▸ **THE PROBLEM**
Identify all lines below that hold "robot" and collect them.

▸ **EXTRACTED DATA**
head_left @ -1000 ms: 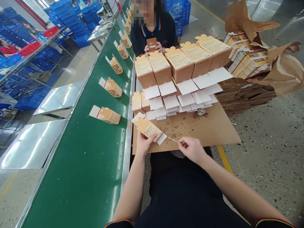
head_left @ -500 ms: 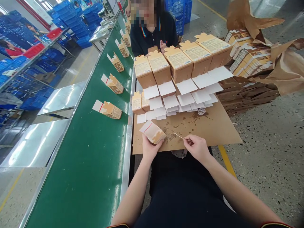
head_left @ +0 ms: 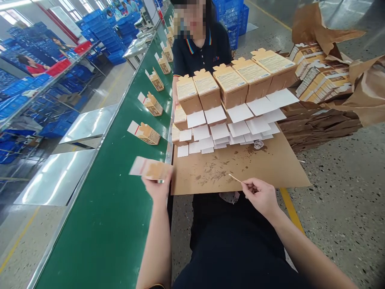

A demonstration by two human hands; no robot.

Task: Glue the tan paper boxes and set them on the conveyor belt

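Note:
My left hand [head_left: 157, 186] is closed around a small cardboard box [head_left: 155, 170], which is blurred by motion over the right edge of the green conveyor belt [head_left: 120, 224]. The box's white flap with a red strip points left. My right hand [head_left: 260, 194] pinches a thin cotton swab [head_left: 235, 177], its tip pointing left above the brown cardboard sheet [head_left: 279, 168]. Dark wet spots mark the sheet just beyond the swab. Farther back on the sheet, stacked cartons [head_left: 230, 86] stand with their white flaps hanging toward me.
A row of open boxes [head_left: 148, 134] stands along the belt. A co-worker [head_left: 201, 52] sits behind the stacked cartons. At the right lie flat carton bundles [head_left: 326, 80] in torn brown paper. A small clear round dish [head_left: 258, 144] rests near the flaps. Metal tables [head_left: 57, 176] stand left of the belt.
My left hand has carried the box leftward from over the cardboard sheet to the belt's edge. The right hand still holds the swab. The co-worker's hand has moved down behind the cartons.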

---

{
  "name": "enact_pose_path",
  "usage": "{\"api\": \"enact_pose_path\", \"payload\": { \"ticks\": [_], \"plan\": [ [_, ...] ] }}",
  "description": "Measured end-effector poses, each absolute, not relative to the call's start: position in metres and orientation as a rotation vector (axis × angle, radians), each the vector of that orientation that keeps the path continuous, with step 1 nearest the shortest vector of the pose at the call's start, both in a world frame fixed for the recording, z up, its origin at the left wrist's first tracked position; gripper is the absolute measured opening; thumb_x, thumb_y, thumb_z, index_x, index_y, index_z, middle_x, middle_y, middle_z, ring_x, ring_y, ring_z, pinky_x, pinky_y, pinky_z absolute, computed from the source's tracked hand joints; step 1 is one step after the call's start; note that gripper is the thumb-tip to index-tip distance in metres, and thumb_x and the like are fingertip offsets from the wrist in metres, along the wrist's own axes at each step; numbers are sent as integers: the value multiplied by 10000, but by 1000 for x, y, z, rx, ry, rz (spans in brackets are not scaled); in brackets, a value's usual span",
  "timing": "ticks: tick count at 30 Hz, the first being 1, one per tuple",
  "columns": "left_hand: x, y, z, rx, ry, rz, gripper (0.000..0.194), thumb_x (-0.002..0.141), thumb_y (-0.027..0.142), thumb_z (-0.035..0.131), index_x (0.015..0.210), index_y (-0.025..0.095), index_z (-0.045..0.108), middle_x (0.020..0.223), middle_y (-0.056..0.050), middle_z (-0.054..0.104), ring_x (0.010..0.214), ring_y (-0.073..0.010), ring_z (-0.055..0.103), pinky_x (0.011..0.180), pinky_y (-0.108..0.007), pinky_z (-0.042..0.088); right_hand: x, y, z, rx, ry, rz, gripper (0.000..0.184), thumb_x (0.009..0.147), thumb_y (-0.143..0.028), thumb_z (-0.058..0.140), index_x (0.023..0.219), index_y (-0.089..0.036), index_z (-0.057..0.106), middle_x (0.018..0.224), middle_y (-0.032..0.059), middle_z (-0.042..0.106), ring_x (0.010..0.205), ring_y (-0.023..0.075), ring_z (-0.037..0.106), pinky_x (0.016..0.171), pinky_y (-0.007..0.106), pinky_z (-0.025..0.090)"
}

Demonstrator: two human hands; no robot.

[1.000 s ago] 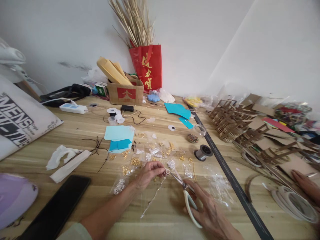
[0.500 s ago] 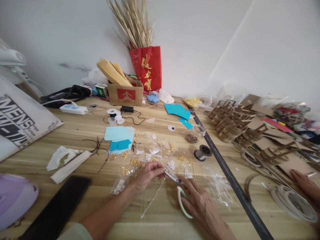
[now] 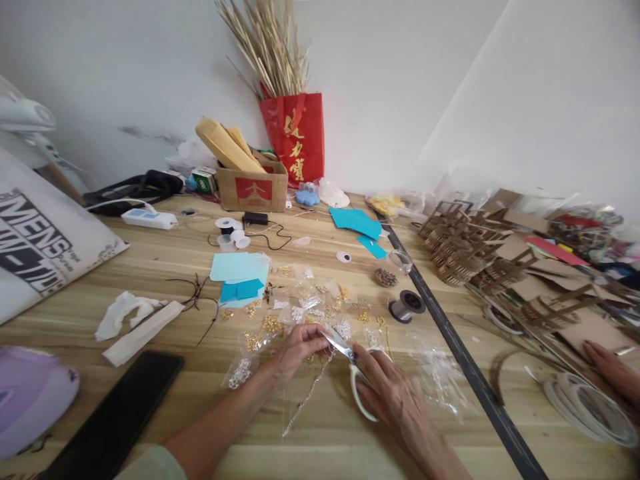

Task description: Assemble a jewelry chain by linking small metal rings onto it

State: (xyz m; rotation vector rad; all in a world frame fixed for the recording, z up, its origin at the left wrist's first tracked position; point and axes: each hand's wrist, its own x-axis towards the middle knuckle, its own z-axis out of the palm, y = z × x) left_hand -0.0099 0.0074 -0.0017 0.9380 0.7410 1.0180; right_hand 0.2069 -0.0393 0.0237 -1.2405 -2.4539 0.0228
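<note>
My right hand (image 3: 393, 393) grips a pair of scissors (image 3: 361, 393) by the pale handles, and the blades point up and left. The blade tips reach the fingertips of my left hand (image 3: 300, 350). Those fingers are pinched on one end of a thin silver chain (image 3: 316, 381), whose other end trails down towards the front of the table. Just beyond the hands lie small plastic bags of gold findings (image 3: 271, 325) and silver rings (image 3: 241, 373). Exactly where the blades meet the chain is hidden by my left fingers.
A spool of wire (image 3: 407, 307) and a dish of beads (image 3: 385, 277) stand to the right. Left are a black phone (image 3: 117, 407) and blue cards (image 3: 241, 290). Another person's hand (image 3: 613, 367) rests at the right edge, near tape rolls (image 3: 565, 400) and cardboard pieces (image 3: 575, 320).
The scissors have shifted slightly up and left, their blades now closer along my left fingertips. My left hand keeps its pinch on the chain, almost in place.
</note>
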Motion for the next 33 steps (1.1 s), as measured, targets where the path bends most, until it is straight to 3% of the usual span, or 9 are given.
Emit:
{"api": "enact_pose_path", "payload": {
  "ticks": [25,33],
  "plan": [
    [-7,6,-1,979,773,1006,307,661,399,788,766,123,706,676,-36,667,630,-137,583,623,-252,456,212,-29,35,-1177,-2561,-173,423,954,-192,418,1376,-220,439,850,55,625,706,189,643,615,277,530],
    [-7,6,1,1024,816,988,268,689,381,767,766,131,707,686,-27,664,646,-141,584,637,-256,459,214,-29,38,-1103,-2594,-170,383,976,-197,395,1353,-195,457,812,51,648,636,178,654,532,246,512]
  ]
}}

▸ **ANSWER TO THIS PROBLEM**
A demonstration by two human hands; no robot.
Demonstrator: two human hands; no robot.

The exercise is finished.